When the Green Paper was published in 2007, the expenditure on the State pension (contributory) amounted to €2.75 billion. The authors were asked to estimate the cost of backdating Homemakers at that point, and in doing so, noted that

“it is extremely difficult to estimate with any degree of certainty what the likely impact of backdating will be. Accordingly, the following estimates are extremely tentative”.

While there are a number of challenges involved, perhaps most notable are (a) estimating the level of take-up by fathers, and (b) the likely movements from one scheme to another, e.g. current non-contributory pensioners who would as a result have a higher contributory pension entitlement instead, and the net cost to the State in such cases.

The estimate arrived at in 2007 was €160 million (with reduced costs where the backdating was limited), which amounted to 5.8% of State pension contributory expenditure. The scheme did not apply to the State pension (transition), and has no impact upon the State pension (non-contributory).

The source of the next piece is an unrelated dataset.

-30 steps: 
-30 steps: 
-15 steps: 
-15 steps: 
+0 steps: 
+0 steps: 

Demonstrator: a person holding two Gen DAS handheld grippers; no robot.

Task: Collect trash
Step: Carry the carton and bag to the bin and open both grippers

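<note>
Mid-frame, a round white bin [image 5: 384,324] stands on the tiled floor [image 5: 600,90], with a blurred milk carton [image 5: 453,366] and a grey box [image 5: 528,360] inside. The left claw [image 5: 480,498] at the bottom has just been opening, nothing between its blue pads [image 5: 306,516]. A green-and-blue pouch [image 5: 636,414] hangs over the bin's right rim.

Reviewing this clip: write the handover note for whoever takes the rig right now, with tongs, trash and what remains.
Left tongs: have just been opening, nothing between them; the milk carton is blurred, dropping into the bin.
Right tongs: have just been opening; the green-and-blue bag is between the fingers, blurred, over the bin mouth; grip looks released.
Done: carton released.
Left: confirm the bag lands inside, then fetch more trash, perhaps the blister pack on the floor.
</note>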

There are now significantly more pensioners than there were in 2007, and the rate of payment has also increased significantly, and so the cost of both the pension, and of awarding higher percentage payments to former homemakers, is more substantial. The State pension contributory has a provision for €4.844 billion in 2017. A recent exercise by the Department, based on up-to-date data, estimated that cost of backdating the Homemakers scheme in 2017 would be approximately €290 million, with similar caveats about the degree to which it could be estimated. This amounts to just under 6% of state pension (contributory) expenditure.

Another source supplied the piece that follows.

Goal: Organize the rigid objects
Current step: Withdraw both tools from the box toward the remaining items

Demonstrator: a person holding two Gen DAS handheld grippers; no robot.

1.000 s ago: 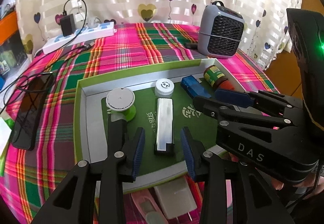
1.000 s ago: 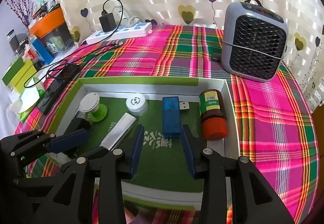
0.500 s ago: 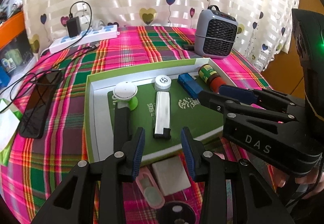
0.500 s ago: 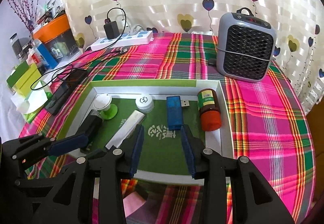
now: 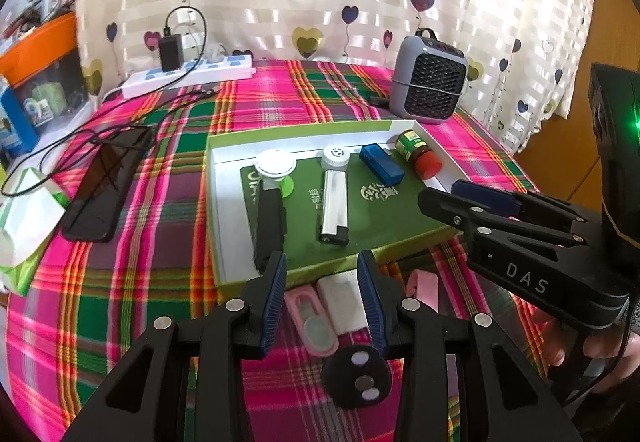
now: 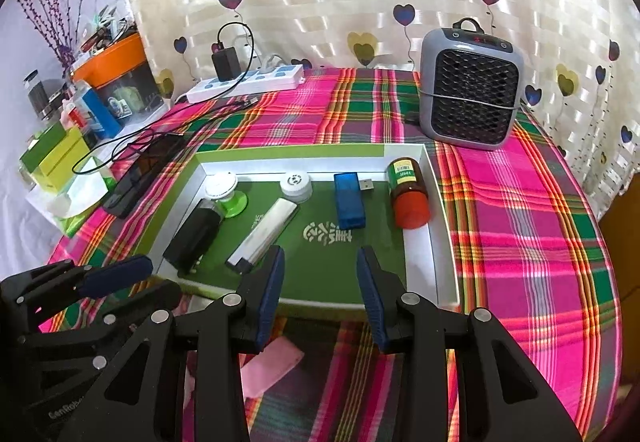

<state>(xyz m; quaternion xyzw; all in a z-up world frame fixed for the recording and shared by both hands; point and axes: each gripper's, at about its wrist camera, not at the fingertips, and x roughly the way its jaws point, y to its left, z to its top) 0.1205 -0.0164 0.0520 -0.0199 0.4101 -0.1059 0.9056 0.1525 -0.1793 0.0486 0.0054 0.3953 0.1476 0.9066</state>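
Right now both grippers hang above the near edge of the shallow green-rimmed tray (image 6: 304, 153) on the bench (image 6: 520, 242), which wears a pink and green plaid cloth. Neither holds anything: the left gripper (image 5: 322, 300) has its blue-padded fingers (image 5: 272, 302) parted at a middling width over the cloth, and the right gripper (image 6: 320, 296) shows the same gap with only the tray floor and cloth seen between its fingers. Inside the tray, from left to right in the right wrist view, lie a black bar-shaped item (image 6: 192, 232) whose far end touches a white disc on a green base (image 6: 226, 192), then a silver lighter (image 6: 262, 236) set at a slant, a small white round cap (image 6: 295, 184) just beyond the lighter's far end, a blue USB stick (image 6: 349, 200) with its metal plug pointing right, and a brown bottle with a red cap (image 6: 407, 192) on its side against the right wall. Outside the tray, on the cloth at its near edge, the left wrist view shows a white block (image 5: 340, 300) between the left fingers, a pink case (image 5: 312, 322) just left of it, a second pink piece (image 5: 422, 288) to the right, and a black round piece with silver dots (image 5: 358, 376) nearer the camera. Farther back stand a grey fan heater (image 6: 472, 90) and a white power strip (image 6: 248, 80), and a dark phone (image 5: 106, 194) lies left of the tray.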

There are a number of reasons which would be expected to increase the relative cost of backdating the homemakers scheme, but the main one is that the PRSI records of those retiring is evolving over time. Women qualifying for a pension today were less than 22 years old when the ‘marriage bar’ was ended, and were more likely to return to work following a few years out of the workforce than those who started families a decade earlier. Indeed, many of the earlier cohort would have little or no PRSI contribution record at all, if they started their families when relatively young. While many, in both cohorts, would qualify for an Increase for a Qualified Adult (IQA) or a non-contributory pension, an increasing number, particularly those who had significant personal means such as a private or occupational pension, now qualify instead for a reduced rate contributory pension, of say 85% of the maximum rate. Such women would benefit very significantly from backdating of the scheme, whereas women with no means who continued to receive an IQA or a non-contributory pension would receive no benefit were such backdating to be introduced. It would be expected that this would continue to increase the annual cost of such a measure, were it to be introduced, over the coming years.

I hope this clarifies the matter for the Deputy.